-- Task --
Look over the entries below. Report how many lines hold the word "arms", and only that.

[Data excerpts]
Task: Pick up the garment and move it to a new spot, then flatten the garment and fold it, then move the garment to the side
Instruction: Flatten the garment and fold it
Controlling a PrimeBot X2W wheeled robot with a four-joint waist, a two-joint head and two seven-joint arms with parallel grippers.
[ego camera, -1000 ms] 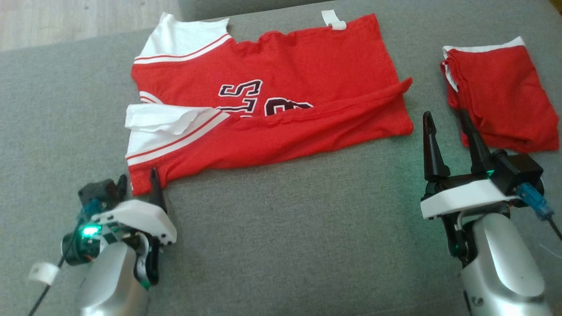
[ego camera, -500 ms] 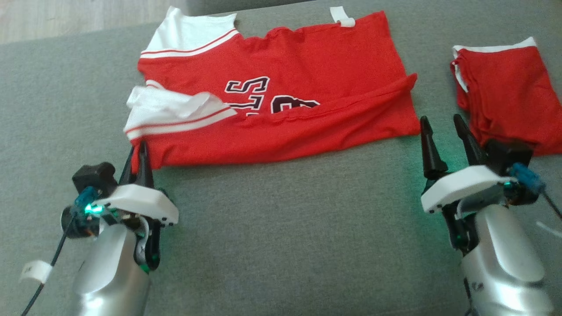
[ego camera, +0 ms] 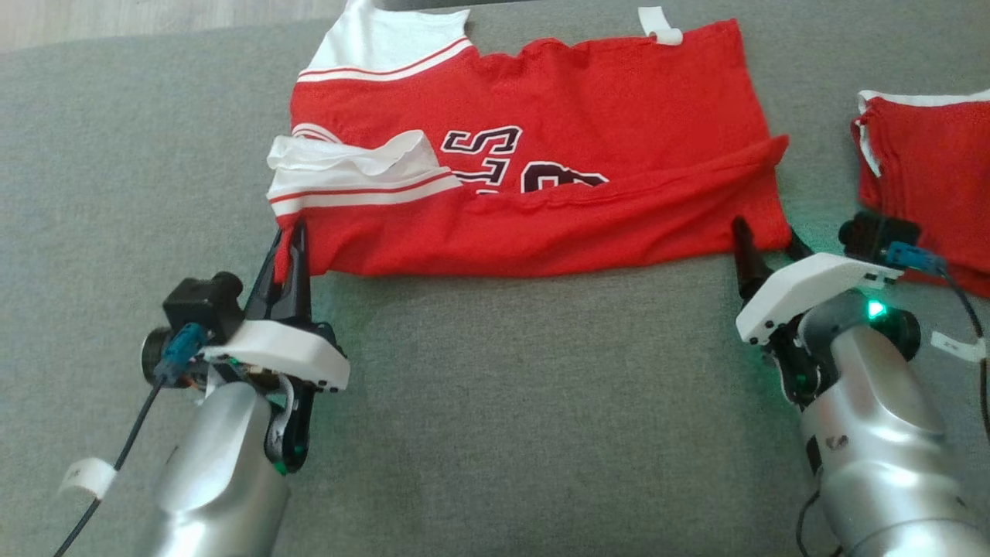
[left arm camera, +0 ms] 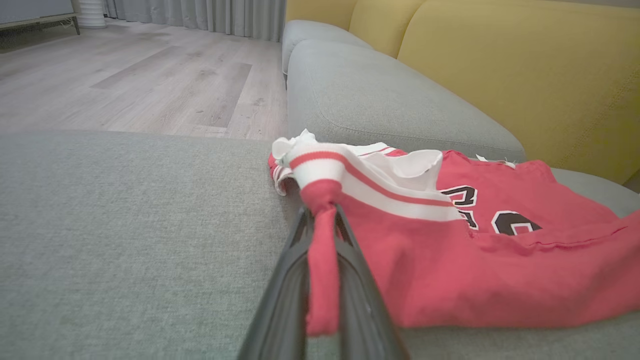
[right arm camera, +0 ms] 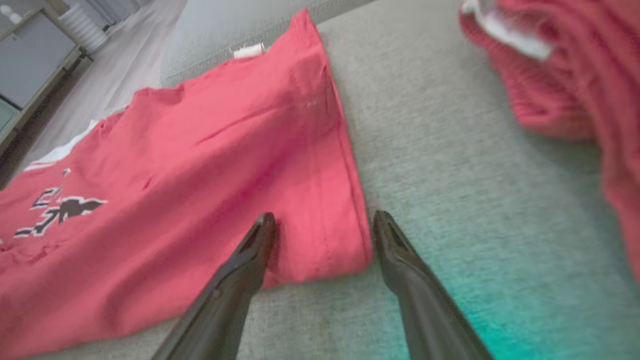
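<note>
Partly folded red jersey [ego camera: 588,100], white-trimmed, near corner pinched in left end effector [ego camera: 288,236]; right end effector [right arm camera: 324,217] agape.

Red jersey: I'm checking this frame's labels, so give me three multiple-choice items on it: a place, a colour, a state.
1. Where does the second red garment lie from the jersey?
A. on the robot's left
B. on top of it
C. on the robot's right

2. The jersey's sleeves are:
A. white with red stripes
B. blue
C. black

3. The left end effector is:
A. open
B. shut on the jersey's corner
C. shut on nothing

Key:
1. C: it sits apart at the head view's right edge.
2. A: white, red-striped sleeves show.
3. B: the left wrist view shows red cloth clamped in it.
</note>
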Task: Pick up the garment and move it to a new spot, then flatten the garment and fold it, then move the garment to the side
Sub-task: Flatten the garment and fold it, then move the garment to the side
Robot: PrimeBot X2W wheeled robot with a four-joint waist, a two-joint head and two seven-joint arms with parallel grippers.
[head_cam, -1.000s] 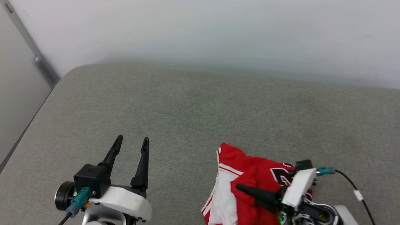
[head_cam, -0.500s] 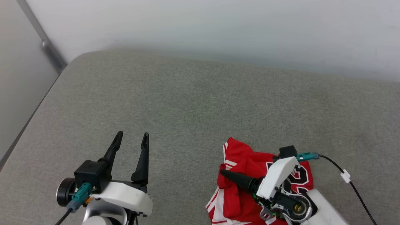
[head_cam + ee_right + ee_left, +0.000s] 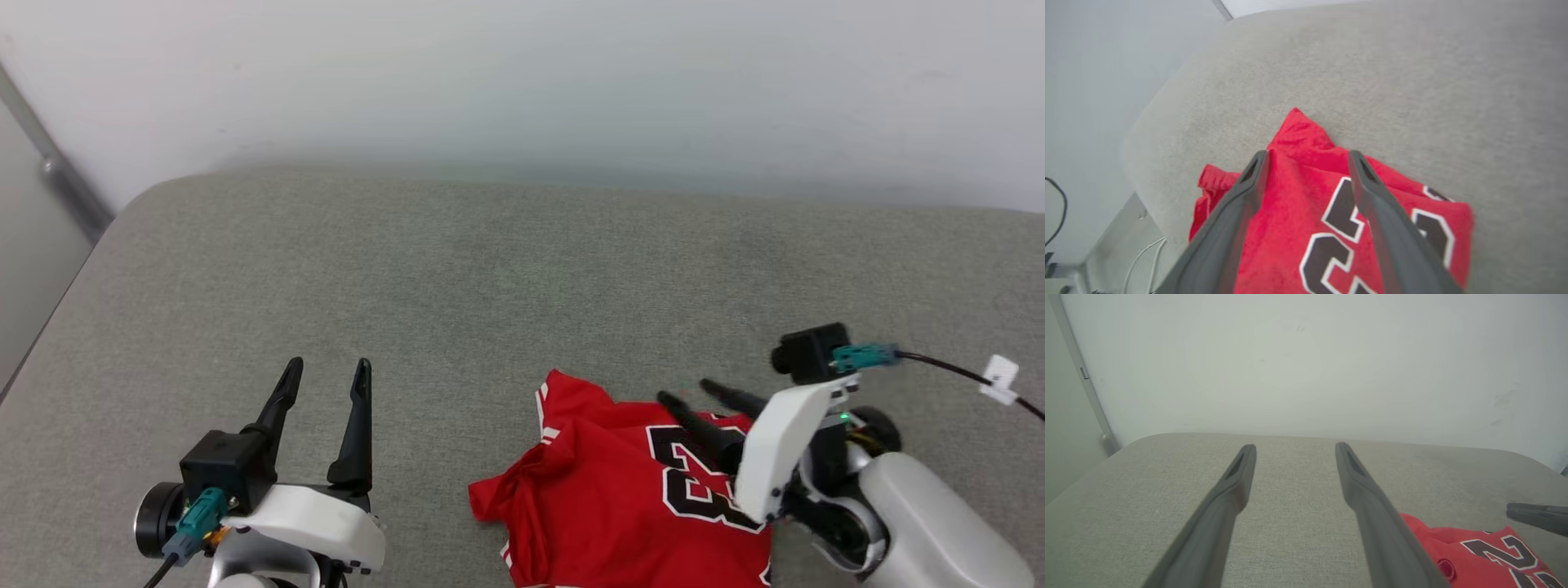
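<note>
Grey woven upholstered surface [image 3: 522, 269], rounded corner at 10 o'clock of head view; plain pale wall [image 3: 522, 73] beyond at 12 o'clock; grey metal rail [image 3: 49, 167] against wall at 9 to 10 o'clock. Red jersey garment [image 3: 604, 498]: black numerals edged white facing up, red-white striped trim along one edge; lies rumpled, not flat, on surface at 5 o'clock, running off bottom edge of head view. Robot's left gripper [image 3: 328, 364]: at 7 o'clock, fingers pointing to 12, spread wide, empty; hovers over bare surface, well apart from garment at its 3 o'clock. Robot's right gripper [image 3: 684, 390]: at 4 o'clock, fingers pointing to 10, spread wide, holding nothing; sits over numeral print, red cloth visible between and beneath both fingers in right wrist view; contact with cloth not determinable. On right wrist: teal connector [image 3: 861, 357] beside black camera block; black cable with white tag [image 3: 1000, 377] leading off to 3 o'clock. Left wrist view: garment corner at 4 o'clock beside own finger, tip of other arm's finger at 3 o'clock.
</note>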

-- Your solution --
2